## Records for this exercise
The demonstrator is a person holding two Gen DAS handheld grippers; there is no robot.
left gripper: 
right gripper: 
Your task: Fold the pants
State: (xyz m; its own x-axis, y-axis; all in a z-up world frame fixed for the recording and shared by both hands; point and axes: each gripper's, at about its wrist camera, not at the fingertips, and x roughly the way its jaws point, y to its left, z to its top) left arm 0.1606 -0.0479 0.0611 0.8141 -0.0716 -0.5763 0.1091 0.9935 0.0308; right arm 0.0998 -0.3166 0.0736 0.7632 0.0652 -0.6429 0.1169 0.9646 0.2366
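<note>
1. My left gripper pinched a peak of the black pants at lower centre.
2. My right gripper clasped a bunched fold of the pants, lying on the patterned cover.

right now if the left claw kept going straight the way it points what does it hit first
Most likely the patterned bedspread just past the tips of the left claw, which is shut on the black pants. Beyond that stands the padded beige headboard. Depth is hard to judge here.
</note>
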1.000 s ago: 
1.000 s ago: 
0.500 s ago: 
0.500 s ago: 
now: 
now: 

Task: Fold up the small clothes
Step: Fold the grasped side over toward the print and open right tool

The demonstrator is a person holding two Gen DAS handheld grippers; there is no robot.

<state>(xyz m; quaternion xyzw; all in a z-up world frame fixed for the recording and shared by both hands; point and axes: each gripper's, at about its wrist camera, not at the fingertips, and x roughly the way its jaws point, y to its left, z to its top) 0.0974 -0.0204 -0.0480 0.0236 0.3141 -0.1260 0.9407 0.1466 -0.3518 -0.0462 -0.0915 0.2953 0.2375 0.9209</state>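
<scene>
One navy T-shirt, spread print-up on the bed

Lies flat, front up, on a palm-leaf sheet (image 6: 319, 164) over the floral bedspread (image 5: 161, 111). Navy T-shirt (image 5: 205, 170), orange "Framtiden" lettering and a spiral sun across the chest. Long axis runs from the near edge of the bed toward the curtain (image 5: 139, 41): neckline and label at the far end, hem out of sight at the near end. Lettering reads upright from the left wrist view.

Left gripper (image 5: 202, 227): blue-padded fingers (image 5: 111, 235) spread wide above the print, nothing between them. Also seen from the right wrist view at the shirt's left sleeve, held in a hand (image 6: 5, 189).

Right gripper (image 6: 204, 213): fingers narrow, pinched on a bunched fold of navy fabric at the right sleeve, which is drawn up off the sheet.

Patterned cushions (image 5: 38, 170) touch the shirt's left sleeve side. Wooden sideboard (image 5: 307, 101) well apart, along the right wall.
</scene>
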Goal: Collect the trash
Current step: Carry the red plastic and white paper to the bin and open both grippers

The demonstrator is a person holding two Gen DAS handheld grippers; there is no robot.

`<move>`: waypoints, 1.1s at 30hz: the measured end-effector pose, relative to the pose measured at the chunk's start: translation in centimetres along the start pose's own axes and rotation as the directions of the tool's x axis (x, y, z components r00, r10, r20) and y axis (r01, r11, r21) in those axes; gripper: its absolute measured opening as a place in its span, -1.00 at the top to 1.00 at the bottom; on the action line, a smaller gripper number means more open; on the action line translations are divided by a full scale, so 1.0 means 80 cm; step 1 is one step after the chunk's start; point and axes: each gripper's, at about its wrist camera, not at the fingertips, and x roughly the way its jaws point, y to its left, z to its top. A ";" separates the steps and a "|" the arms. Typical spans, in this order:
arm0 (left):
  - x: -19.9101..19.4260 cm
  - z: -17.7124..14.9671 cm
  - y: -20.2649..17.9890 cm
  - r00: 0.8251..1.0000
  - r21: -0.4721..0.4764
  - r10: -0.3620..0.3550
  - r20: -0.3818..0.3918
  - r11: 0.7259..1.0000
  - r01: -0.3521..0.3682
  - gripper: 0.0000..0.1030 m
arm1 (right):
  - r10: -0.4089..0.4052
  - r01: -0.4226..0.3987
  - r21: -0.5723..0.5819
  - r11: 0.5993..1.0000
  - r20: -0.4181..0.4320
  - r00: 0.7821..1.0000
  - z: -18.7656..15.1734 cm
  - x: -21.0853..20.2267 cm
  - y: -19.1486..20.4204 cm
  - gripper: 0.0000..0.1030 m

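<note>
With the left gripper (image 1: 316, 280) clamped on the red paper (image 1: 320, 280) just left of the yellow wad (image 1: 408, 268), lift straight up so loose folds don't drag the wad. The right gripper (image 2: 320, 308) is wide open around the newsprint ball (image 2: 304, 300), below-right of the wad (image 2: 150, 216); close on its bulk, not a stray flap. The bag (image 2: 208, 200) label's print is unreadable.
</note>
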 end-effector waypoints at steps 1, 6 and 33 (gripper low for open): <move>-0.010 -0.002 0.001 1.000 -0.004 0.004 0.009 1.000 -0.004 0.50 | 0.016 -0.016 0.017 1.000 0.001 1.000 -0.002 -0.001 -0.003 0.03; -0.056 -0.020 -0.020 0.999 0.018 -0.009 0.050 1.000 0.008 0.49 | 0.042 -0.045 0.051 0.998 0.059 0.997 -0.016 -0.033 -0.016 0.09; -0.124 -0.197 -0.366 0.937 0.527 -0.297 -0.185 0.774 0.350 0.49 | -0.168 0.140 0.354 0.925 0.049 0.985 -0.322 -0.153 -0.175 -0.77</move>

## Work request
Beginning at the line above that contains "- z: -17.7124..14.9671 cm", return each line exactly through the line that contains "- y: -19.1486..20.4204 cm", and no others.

## Task answer
  - z: -17.7124..14.9671 cm
  - y: -20.2649..17.9890 cm
  - r00: 0.8251..1.0000
  - r21: -0.4721..0.4764
  - r10: -0.3620..0.3550
  - r20: -0.3818..0.3918
  - r11: 0.7259..1.0000
  - r01: -0.3521..0.3682
  - gripper: 0.0000..0.1030 m
arm1 (right):
  - r10: -0.4089..0.4052
  - r01: -0.4226..0.3987
  - r21: -0.5723..0.5819
  - r11: 0.5993..1.0000
  - r20: -0.4181..0.4320
  - r00: 0.7821..1.0000
  - z: -18.7656..15.1734 cm
  - x: -21.0853..20.2267 cm
  - y: -19.1486..20.4204 cm

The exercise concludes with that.